This improves the performance for raw data deletion on the log tables further after already making partially suer the index is used in https://github.com/matomo-org/matomo/pull/14840
Before this change, when we delete raw data from log tables, queries like these would be executed:
SELECT idvisit FROM `log_visit` WHERE idvisit > 290 AND visit_last_action_time < '2019-06-02 03:04:05' AND idsite IN (1,5,7) ORDER BY idvisit ASC LIMIT 1000 SELECT idvisit FROM `log_visit` WHERE idvisit > 1290 AND visit_last_action_time < '2019-06-02 03:04:05' AND idsite IN (1,5,7) ORDER BY idvisit ASC LIMIT 1000 Where idvisit > 2290 ... ...

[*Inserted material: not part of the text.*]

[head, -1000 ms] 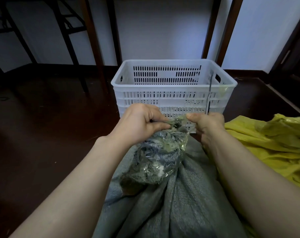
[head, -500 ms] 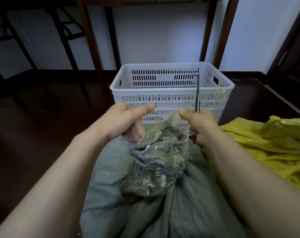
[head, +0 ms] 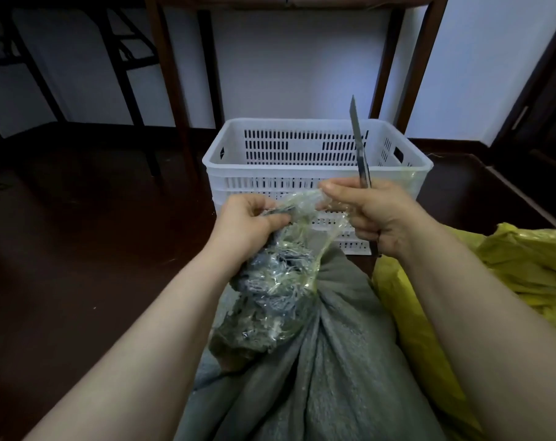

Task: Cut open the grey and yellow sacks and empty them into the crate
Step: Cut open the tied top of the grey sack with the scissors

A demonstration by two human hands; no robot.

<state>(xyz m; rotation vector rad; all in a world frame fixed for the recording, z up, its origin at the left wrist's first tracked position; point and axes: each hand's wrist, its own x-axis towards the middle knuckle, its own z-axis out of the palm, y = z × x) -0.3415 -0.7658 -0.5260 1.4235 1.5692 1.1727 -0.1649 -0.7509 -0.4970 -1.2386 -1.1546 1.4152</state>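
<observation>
Not much of the person in shot tbh, just two arms and two hands, all of it bare. The bare left forearm (head: 136,338) is uncovered from the bottom edge of the frame right up to the wrist, and the bare right forearm (head: 480,313) is the same. The wide lens makes both look thick near the camera and slimmer at the wrists. The bare left hand (head: 248,224) has rounded knuckles with faint creases, and the bare right hand (head: 378,214) has soft folds around the thumb base. Nails are too blurry to make out
</observation>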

However, this means for raw data deletion, MySQL needs to look at each visit within that time range , read the idvisit, store them in memory or tmp table, and order them afterwards. That's not quite efficient when we are deleting because we could simply always execute the same query:
SELECT idvisit FROM `log_visit` WHERE visit_last_action_time < '2019-06-02 03:04:05' AND idsite IN (1,5,7) LIMIT 1000
Now Mysql can just randomly look only at 1000 visits which is fast because of the
idsite, visit_last_action_time index instead of looking at potentially many millions of visits and sorting them etc. It's a lot more efficient and reduces IO quite a bit. Especially considering we're executing this query VERY often when there are millions of visits to be deleted where we looked say 10,000 times over all visits in that time range just to delete 10M visits (10,000 times executing the query to delete 1000 visits each time).
forAllLogs() method is also called from
VisitorGeolocator where it is not deleting data and therefore it actually needs the
idvisit > ? ORDER BY idvisit logic as it otherwise can't make sure to apply the callback logic to each method.
Did my best to keep this logic difference somewhat simple. Would otherwise need two different methods for this but that doesn't make things better in the end.